The through hole 52 is formed to extend linearly in the central axis direction of the main body 51. The through hole 52 opens at the first end face 53 and opens at the second end face 54.

The first end face 53 and the second end face 54 are formed substantially perpendicular to the central axis of the main body 51.

The two jet outlets 55 are formed at the center of the inner circumferential surface 511 in the central axis direction of the main body 51. Further, they are formed so as to be point symmetrical with respect to the central axis of the main body 51. The two supply ports 56 are formed in the center axis direction center of the main body 51 on the outer peripheral surface 512. Further, they are formed so as to be point symmetrical with respect to the central axis of the main body 51. Each is also connected to a fluid supply pump (not shown), for example via a tube.

The two fluid passages 57 are formed to extend tangentially to the inner periphery of the main body 51. In addition, they are formed to extend substantially parallel to each other. Further, it is formed to extend substantially perpendicularly to the central axis of the main body 51. In addition, the diameter is reduced in front of the jet nozzle 55. The two fluid passages 57 eject fluid from the orifice 55 into the through hole 52. The fluid jetted into the through hole 52 flows along the inner peripheral surface of the main body 51 by the Coanda effect, and forms a swirl flow in the through hole 52. Most of the fluid molecules constituting the formed swirl flow out from the through hole 52 along the second end face 54 at an angle of about 45 degrees with respect to the direction in which the fluid passage 57 to which the fluid molecules are supplied extends. Do. The swirling flow formed in the through hole 52 generates negative pressure in the central portion of the through hole 52 by entrainment of stationary fluid in the central portion of the through hole 52. The negative pressure causes the plate member facing the first end surface 53 to be sucked. The angle at which fluid molecules flow out of the through hole 52 along the second end face 54 is determined by the diameter and depth of the through hole 52 and the flow velocity of the fluid, and the above-mentioned angle of about 45 degrees is merely an example.

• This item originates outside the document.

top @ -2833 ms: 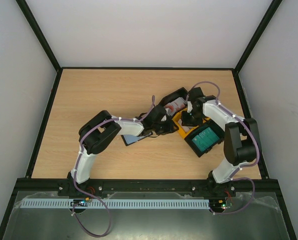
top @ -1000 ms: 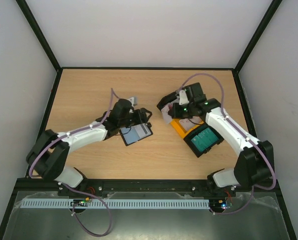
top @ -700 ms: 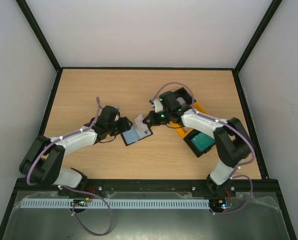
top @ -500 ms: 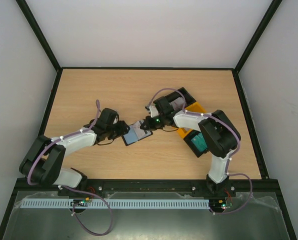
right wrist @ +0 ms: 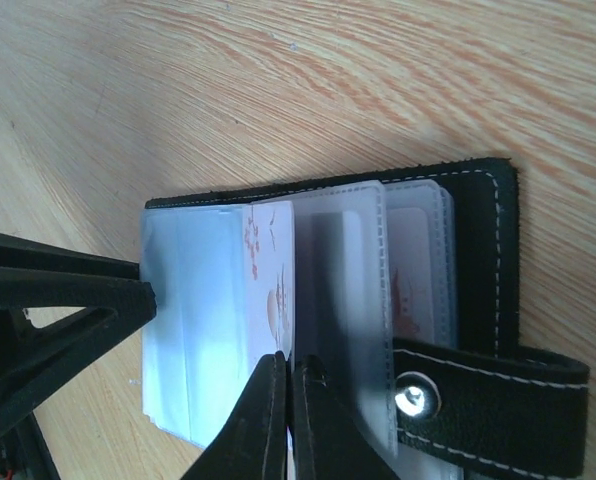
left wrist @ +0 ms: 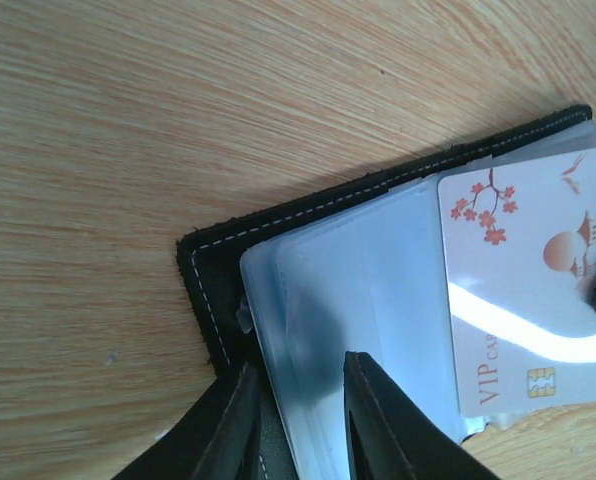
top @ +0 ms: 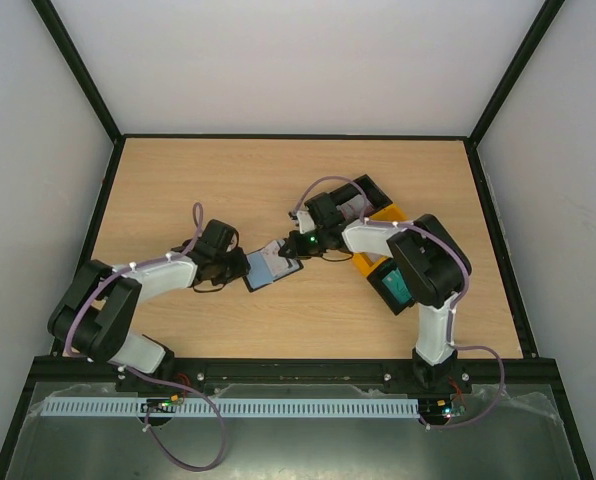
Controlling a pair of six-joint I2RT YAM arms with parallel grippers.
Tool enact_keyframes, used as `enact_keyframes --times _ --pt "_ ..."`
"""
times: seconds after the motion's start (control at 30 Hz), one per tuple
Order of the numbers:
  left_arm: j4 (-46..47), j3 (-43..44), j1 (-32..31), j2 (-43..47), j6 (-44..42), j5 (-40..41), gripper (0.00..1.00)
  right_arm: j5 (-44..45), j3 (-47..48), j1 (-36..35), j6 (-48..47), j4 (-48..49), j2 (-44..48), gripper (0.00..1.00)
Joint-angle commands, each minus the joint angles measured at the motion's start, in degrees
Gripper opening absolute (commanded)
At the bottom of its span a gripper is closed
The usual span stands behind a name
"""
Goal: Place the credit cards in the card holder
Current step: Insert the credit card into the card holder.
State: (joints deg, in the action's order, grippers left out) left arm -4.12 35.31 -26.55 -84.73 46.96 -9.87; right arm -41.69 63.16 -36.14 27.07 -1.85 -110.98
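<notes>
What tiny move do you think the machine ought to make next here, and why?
My guess: the right pincer should nudge the blossom-print card slightly deeper between the clear sleeves of the card holder. That pincer is shut on the card's edge, much of the card shows outside the sleeves, and the left pincer straddles the sleeves' far edge, seemingly steadying them.

Bright and evenly lit from above in the overhead view, with only soft, short shadows under the arms on the table point(top: 178, 180). Sharp there, though fine detail is lost around the small card holder point(top: 271, 268). From the left wrist, a white streak of glare across the card point(left wrist: 518, 300), and a soft-edged left gripper point(left wrist: 300, 362), dark and too near the lens. From the right wrist, crisp wood grain, a milky sheen on the clear sleeves, and near-black silhouettes at the left and lower edges.
</notes>
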Motion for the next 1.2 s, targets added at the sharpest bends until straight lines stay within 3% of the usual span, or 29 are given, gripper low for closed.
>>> enact_keyframes --times 0.0,0.27,1.17 --pt "-4.03 -0.21 0.35 -2.75 -0.02 1.53 0.24 -0.68 0.26 -0.13 2.96 1.29 -2.37 0.02" --pt "-3.40 -1.09 0.35 -3.09 -0.09 1.26 0.16 -0.35 -2.06 -2.52 4.74 3.70 -3.01 0.02" --pt "-0.62 -3.25 0.31 -2.72 0.39 -0.33 0.19 2.15 -2.66 -7.25 7.78 5.44 -4.25 0.02"
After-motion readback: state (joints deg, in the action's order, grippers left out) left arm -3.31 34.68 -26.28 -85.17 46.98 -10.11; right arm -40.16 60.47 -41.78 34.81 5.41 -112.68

The cover 58 has the same shape as the outer periphery of a cross section substantially perpendicular to the central axis of the main body 51. The cover 58 covers the through hole 52 and restricts the inflow of external fluid (specifically, gas or liquid) into the through hole 52.

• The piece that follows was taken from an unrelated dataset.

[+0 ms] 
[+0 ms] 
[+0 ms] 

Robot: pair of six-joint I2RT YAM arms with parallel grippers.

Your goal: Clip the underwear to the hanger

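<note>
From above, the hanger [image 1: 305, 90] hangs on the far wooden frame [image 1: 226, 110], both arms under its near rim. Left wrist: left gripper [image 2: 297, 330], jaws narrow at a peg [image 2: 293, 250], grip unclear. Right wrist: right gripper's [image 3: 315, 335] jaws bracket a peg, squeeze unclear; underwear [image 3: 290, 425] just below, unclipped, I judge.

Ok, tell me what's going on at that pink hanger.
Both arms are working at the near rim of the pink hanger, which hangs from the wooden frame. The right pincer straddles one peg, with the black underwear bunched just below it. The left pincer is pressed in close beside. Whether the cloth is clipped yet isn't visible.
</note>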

Each of the four spacers 59 has a cylindrical shape. Four spacers 59 are attached at equal intervals along the outer periphery of the second end face 54. At that time, it is attached so as to extend substantially perpendicularly from the second end face 54 toward the cover 58, and connects the main body 51 and the cover 58. Each spacer 59 is fixed to the main body 51 and the cover 58, for example, by screwing. The four spacers 59 form a flow path between the second end face 54 and the cover 58 for the fluid flowing out of the through hole 52 to flow. The fluid having passed through the flow channel flows out of the swirl flow forming body 5. The heights of the four spacers 59 (in other words, the gap between the second end face 54 and the cover 58) are set in accordance with the flow rate of the fluid supplied from the fluid supply pump to the swirl flow forming body 5. It is desirable that the four spacers 59 be attached at the second end face 54 in a position that does not obstruct the flow path of the fluid flowing out of the through hole 52. This is to prevent the fluid flowing out of the through hole 52 from colliding with the spacer 59 and generating turbulence. The flow path of the fluid flowing out of the through hole 52 is determined by the diameter and depth of the through hole 52 and the flow velocity of the fluid, but the four spacers 59 make an angle of approximately 45 degrees with the direction in which the fluid passage 57 extends. It is desirable not to be attached on the line.

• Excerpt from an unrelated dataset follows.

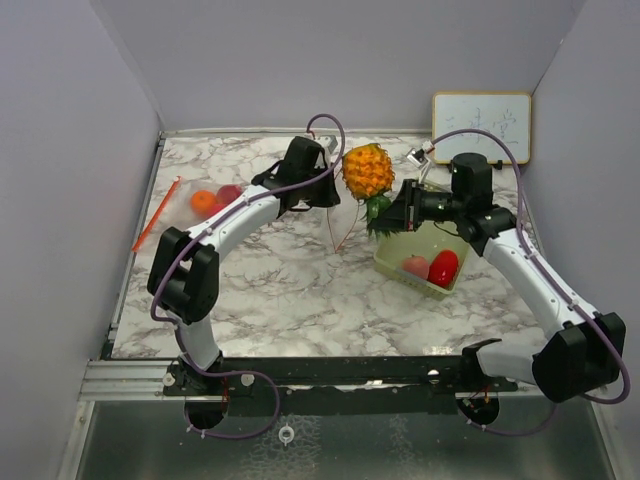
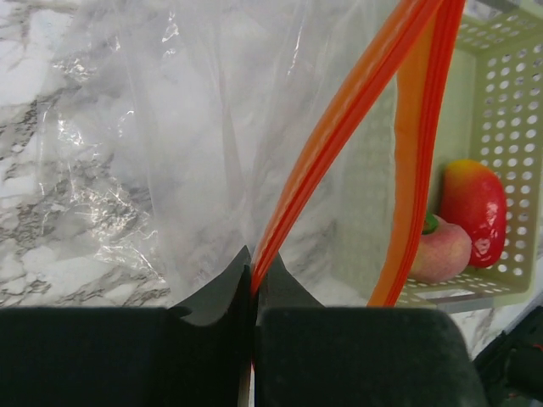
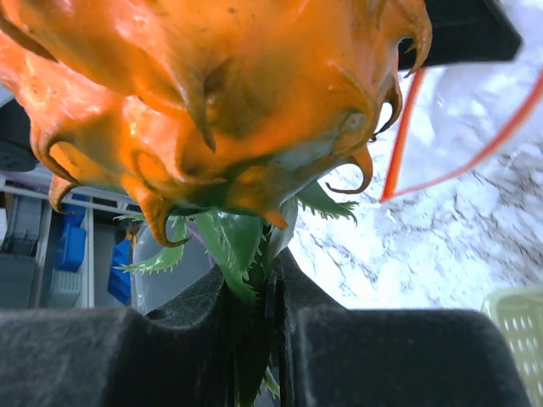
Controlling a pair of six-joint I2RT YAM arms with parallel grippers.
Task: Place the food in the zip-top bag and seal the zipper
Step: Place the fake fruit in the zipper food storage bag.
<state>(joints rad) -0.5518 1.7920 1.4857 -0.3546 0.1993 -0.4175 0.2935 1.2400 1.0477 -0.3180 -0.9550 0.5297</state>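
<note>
**A:** What is the left gripper (image 2: 253, 273) doing?

**B:** It is pinching the orange zipper strip (image 2: 339, 127) of the clear zip-top bag (image 2: 153, 127). Its jaws are pressing together on the strip with no gap showing. The bag's two orange edges are spreading apart above the pinch, so the mouth is gaping over the marble table (image 1: 300, 290).

**A:** And the right gripper (image 3: 273, 292)?

**B:** It is clamping narrowly on the green leaves (image 3: 237, 246) of the pineapple (image 1: 368, 170). It is holding the fruit in the air with the yellow body pointing away from the fingers.

**A:** Where is the pineapple sitting relative to the bag?

**B:** It is hanging just beside the left gripper and the open mouth, outside the plastic. In the right wrist view the bag's orange edge is showing behind it.

**A:** What about the other food?

**B:** A peach (image 1: 414, 266) and a red pepper (image 1: 444, 267) are lying touching each other in the pale mesh basket (image 1: 390, 264), which is sitting under the right gripper. An orange (image 1: 203, 202) and a red fruit (image 1: 229, 193) are lying at the far left of the table. I cannot tell whether plastic is covering them.

**A:** Anything else in view?

**B:** A whiteboard (image 1: 481, 127) is leaning against the back wall on the right.
</note>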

When fluid is supplied to the swirl flow forming body 5 described above through the tube, the supplied fluid is jetted from the spout 55 into the through hole 52 through the supply port 56 and the fluid passage 57. The fluid ejected into the through hole 52 is rectified as a swirl flow in the through hole 52. Then, most of the fluid molecules constituting the swirling flow are guided by the inner circumferential surface 511 and flow out from the through hole 52 along the second end face 54. At this time, in the case where an object to be sucked exists opposite to the first end face 53, in the state where the inflow of the external fluid (specifically, gas or liquid) into the through hole 52 is restricted, Centrifugal force and entrainment reduce the density of fluid molecules per unit volume at the center of the swirling flow. That is, negative pressure is generated at the center of the swirling flow. As a result, the aspirated object is pressed by the surrounding fluid and drawn to the first end surface 53 side.

Thus, in the swirl flow forming body 5, most of the fluid molecules flowing out of the through hole 52 flow out along the second end surface 54, so the amount of the fluid molecules flowing out along the first end surface 53 temporarily exists It will be too small. Therefore, the phenomenon in which the fluid flowing out along the first end face 53 collides with the aspirated object and the aspirated object vibrates or rotates is compared with the case where the fluid is not allowed to flow out from the second end face 54 side. Be suppressed. As a result, more stable suction, holding and transport of the aspirated object can be realized. In addition, damage to the suction target due to vibration (flapping) is suppressed. That is, in the swirling flow forming body 5, only the suction force of the swirling flow formed in the through hole 52 can be separated and used.

2-2. Modification 2
The shape of the annular plate 21 of the barbed annular plate 2 according to the above embodiment is not limited to an annular ring, and may be, for example, a square ring or an elliptical ring. Further, the outer diameter of the annular plate 21 may not necessarily be larger than the outer diameter of the end face 12, and the inner diameter of the annular plate 21 may not necessarily be smaller than the inner diameter of the end face 12. Alternatively, a mesh or a porous material (porous material) may be attached to the opening of the annular plate 21 (see, for example, FIG. 6 of JP-A-2016-159405). In addition, in the barbed annular plate 2, the guide portion 22 may be omitted.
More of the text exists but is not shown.